Directions:
Every line in the listing below from the one with "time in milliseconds" through the one with "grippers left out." is to be reproduced exactly, both ends included; leave out the rest.
-- Opening Marker --
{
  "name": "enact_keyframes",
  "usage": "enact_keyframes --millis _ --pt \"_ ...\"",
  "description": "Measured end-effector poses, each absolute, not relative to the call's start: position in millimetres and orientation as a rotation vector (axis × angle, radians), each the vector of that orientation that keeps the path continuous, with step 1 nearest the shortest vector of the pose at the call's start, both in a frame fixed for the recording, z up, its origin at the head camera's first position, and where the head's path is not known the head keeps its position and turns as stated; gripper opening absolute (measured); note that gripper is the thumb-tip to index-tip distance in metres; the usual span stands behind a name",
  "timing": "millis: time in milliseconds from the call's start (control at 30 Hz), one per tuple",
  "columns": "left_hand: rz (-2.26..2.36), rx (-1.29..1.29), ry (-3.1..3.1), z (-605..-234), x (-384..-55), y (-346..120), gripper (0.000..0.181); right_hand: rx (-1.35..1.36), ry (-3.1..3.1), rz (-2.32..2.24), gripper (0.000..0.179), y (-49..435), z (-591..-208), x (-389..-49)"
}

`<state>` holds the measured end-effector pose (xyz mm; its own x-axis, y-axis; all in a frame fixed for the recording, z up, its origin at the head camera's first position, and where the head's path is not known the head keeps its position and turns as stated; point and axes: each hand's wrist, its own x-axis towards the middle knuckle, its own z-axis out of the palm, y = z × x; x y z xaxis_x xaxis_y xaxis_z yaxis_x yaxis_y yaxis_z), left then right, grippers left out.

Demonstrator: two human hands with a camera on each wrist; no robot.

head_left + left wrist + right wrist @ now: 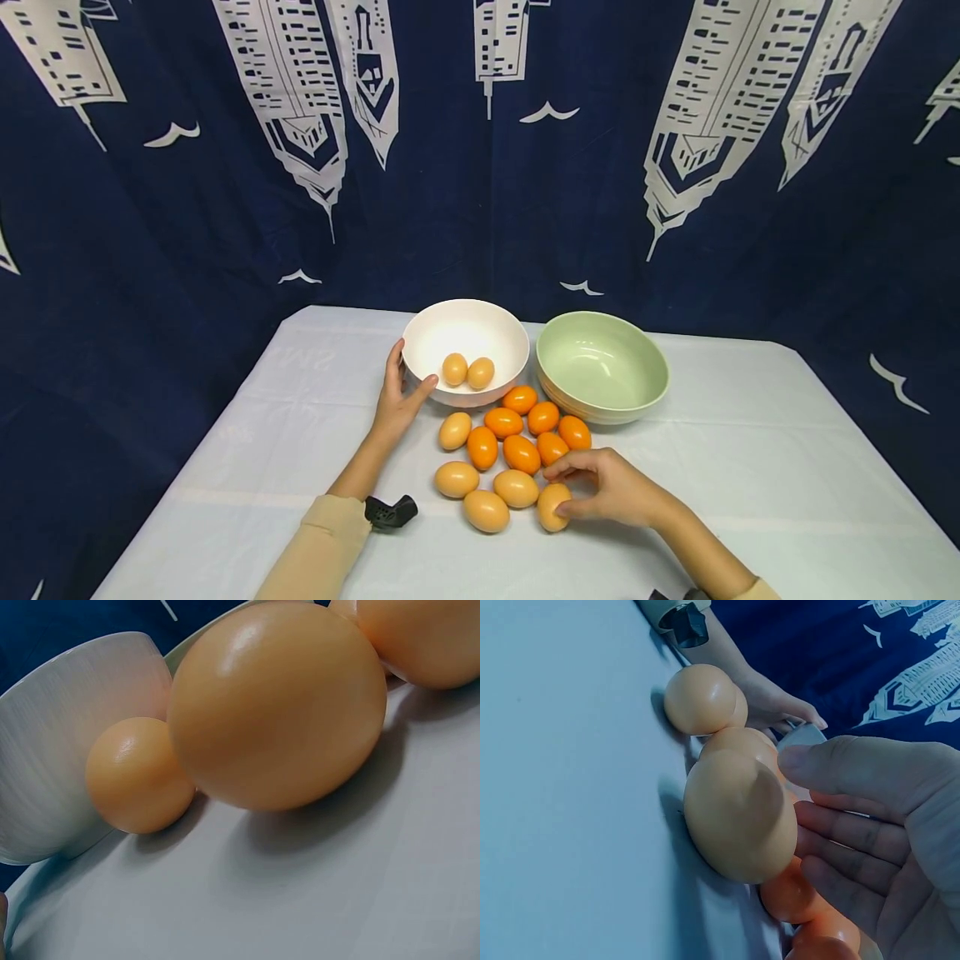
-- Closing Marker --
Reply:
  "timing": "millis: time in milliseconds from the call's start (control at 30 Hz), one per tuple",
  "columns": "left_hand: rz (-2.26..2.36), rx (-1.29..1.29), ry (-3.1..3.1), z (-605..-234), x (-384..-55), y (-346..120), gripper (0.000..0.181); right_hand: rx (-1.35..1.36), ry (-3.1..3.1), rz (-2.32..2.24), gripper (0.000..0.179), y (-49..435), z (-591..-208), x (-389..-49)"
}

`<state>` holds the measured end-effector pose (xyz mm; its own x-axis, y-axis; all in a frame fixed for the recording, z up, its origin at the head camera's first position, and where the head's path is not known the head keeps its position and turns as stated; point and axes: each hand's wrist, its own x-axis towards the middle knuckle, its own z-axis out of the palm, y = z × x; x y z xaxis_x xaxis_y xaxis_z yaxis_x yaxis_y yaxis_z), left then right, grippers left out.

The response to this exercise is done.